The next question comes from the line of Ying Huang from Bank of America Merrill Lynch; your line is now open.

Aspen Mori -- Bank of America Merrill Lynch -- Analyst

Hey, guys, it's Aspen on for Ying, thanks for taking our questions. So, first for Valrox, can you remind us the FDA requirements on the accelerated filings, specifically what saturate were looking for with which assay? And then on the Vosoritide, can you talk at all about how the Phase 2 patients are doing beyond the 42 months? Are you still seeing durable effect on AGB? Thank you.

Henry Fuchs -- President, Worldwide Research & Development

So, what factoring level, which assay. So, chromogenic substrate assay, non-hemophiliac range above 40 IU per deciliter. What we haven't specified is the statistical test in what numerator, what denominator, but we have good clear-eyed discretion with the FDA about that, and as we said at J.P. Morgan earlier, we have already enrolled the sufficient denominator and now we're waiting for the data to mature before talking about it with the FDA as to its file ability. As far as --

Jean-Jacques Bienaime -- Chairman and Chief Executive Officer

The timeframe is 6 to 12 months?

Henry Fuchs -- President, Worldwide Research & Development

Measured as early as 23 to 26 weeks and taking no longer than 52 weeks to gather all of the data that's pertinent to that accelerated approval filing package. We just reported the 42-month data two months ago, three months ago, so, I would say don't look for another update from us until maybe a year from now roughly. And the key catalyst that's happening between now and then anyway is the pivotal 301 randomized, double-blind clinical trial.

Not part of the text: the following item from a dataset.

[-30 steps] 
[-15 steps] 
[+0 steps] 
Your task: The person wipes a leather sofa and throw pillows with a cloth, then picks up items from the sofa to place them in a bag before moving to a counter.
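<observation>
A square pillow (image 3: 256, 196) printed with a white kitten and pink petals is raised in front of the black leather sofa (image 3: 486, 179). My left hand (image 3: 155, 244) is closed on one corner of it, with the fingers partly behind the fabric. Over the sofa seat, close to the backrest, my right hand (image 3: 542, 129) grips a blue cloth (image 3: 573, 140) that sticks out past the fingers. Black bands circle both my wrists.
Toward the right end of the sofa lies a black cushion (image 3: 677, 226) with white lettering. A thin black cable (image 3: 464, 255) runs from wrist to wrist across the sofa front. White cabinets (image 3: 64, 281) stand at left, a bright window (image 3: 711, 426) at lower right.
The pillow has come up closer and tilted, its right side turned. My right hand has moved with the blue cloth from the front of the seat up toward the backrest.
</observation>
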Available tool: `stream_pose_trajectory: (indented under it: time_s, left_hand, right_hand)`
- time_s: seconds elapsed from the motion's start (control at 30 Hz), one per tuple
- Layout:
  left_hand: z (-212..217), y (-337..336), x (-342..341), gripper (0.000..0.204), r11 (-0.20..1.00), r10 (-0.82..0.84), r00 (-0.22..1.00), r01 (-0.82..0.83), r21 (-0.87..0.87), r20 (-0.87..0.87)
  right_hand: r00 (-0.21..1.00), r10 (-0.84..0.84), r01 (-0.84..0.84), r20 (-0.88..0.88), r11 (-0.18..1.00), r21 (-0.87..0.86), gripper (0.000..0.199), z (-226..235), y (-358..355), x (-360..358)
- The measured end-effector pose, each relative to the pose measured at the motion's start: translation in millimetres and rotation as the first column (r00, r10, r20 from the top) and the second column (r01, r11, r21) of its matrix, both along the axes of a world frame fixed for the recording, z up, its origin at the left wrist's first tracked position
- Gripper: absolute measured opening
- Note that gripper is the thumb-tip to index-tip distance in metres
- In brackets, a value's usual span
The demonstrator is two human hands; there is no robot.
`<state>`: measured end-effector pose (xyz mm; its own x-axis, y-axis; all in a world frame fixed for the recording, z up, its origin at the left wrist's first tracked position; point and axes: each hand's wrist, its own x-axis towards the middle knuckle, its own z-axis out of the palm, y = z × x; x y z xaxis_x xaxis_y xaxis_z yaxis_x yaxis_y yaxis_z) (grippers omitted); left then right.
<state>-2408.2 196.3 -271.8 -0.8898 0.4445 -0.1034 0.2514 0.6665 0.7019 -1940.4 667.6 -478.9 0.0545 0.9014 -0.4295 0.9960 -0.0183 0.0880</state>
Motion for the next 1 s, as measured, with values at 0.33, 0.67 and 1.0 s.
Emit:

I think we've very convincingly established that the effective sorta durable adds up, now we just have to finish our pivotal trial in the other three prongs of our program.

Aspen Mori -- Bank of America Merrill Lynch -- Analyst

Thanks.

Operator

The next question comes from the line of Robyn Karnauskas from Citi; your line is now open.

Traci McCarty -- Vice President of Investor Relations

Maybe go to the next, operator?

Operator

Your line is now open.

Traci McCarty -- Vice President of Investor Relations

Operator, maybe we'll go to the next caller? Thank you.

Operator

The next question comes from the line of Tim Lugo from William Blair; your line is now open.

Tim Lugo -- William Blair Company -- Analyst

Thanks for the question. For the Phase 2 of Vosoritide infant and young children study, what is the growth you're seeing for that three-month baseline run in and how does that compare versus what you noted in the older patients and may be natural history and what normal healthies look like?

Henry Fuchs -- President, Worldwide Research & Development

Yeah, there was a slide I think the agency showed it at the AMCOM that's from a Julie Hoover Fong study published in 2008 which looked at AGV and achondroplasia as a function of age and over the first two to three or four years of life, AGV drops dramatically before stabilizing from about your age five to the prepubescent at about 5 cm per year, or 4 cm per year I should say. So, when you ask what's the expected growth rate for the under-five population, it very much depends on whether you're talking about a four-year-old or three-year-old or two-year-old and the range can be as much as for example 8 cm off the top of my head, I want to say that the average growth velocity for four-year-old, but for a one-year-old might be expected to grow more.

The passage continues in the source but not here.